__DIRECTIONS__
Copy every line below where the string "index" is found.

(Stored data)

'''

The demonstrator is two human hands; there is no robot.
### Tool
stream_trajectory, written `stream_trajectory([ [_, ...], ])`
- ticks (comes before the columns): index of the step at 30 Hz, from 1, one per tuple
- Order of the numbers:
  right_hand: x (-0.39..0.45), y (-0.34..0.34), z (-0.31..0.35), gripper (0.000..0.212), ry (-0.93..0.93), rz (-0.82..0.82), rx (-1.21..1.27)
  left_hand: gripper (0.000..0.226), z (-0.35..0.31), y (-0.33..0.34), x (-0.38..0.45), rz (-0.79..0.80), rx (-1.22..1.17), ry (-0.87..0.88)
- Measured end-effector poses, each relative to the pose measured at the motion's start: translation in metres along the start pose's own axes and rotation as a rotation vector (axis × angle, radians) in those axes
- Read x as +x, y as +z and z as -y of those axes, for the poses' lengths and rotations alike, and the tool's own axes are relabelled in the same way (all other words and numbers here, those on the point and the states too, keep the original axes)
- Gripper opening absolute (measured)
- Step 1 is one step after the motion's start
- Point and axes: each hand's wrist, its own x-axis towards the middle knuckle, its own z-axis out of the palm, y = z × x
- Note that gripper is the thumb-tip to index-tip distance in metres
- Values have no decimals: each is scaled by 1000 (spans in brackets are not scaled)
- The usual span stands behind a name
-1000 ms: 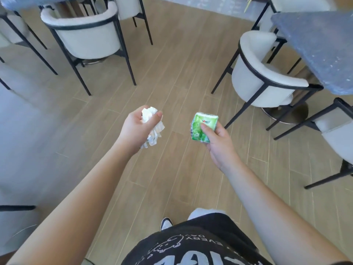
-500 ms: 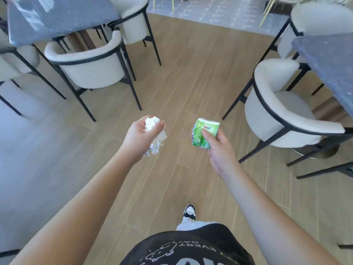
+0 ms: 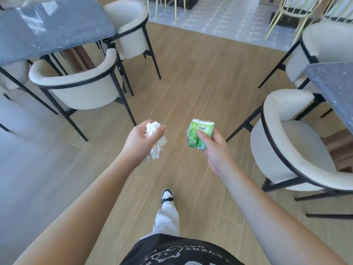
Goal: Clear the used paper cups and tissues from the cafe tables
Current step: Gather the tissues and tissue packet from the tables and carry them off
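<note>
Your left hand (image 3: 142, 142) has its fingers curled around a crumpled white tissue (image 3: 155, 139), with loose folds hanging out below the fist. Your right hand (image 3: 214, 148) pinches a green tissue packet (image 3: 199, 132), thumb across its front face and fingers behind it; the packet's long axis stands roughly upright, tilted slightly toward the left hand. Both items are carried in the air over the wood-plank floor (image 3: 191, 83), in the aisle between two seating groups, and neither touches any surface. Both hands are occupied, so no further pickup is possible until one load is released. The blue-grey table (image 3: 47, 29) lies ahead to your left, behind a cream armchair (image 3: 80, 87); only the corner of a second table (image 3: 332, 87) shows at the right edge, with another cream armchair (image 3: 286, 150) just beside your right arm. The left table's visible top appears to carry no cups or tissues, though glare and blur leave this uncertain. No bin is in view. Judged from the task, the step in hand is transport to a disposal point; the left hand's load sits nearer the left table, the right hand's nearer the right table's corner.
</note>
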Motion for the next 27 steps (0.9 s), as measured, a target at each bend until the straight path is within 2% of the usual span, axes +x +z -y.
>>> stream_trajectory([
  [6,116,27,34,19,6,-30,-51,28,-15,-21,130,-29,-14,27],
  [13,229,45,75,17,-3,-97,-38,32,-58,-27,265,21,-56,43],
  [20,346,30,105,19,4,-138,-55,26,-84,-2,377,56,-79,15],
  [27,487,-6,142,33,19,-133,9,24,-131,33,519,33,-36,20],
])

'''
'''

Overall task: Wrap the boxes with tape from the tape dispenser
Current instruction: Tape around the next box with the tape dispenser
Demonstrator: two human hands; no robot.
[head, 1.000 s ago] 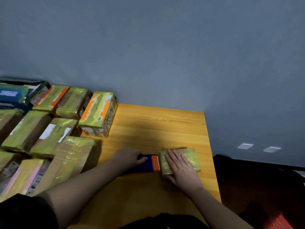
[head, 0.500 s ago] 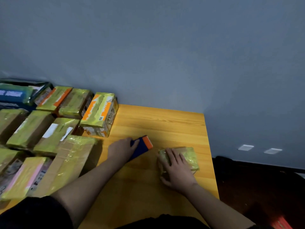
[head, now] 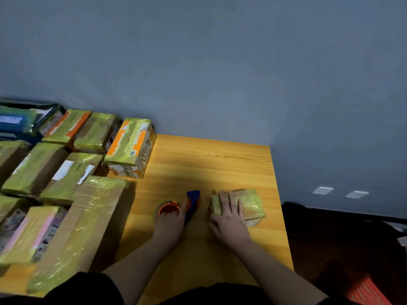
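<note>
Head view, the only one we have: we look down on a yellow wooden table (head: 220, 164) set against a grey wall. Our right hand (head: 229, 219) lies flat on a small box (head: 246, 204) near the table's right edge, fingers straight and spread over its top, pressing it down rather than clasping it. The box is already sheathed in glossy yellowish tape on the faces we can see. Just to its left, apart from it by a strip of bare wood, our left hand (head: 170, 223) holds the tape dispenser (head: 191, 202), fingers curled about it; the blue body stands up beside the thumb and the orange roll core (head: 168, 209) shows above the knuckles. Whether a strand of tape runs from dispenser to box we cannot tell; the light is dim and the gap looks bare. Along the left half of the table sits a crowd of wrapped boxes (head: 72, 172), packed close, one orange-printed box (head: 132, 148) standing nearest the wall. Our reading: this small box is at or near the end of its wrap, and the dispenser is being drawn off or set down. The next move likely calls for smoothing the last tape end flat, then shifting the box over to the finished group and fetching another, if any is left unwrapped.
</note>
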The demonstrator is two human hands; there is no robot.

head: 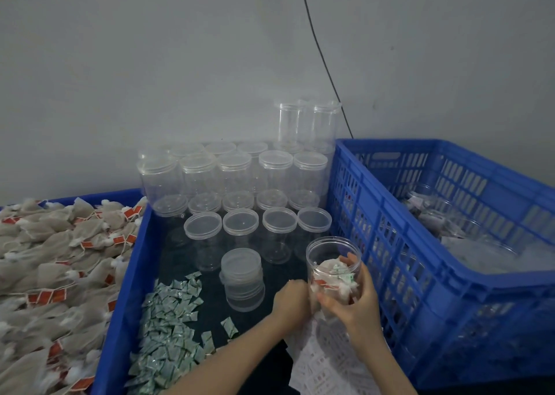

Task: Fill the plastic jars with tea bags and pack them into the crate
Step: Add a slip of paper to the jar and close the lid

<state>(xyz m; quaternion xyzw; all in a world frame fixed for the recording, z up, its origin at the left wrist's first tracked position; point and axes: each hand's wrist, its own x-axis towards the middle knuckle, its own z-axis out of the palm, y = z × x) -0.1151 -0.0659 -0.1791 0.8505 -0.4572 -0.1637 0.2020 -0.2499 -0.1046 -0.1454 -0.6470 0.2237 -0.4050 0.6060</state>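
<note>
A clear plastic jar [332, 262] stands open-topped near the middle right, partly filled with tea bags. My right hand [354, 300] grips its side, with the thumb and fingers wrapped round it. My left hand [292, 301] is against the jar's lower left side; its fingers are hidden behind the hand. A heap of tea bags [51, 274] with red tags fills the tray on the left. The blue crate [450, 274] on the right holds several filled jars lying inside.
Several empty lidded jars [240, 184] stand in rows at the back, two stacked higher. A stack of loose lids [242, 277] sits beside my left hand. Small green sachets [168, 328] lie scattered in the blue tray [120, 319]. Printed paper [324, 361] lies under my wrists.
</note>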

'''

__SOLVED EXERCISE__
- ticks (comes before the columns): index of the step at 30 Hz, from 1, one per tuple
- Note that gripper is the thumb-tip to index-tip distance in metres

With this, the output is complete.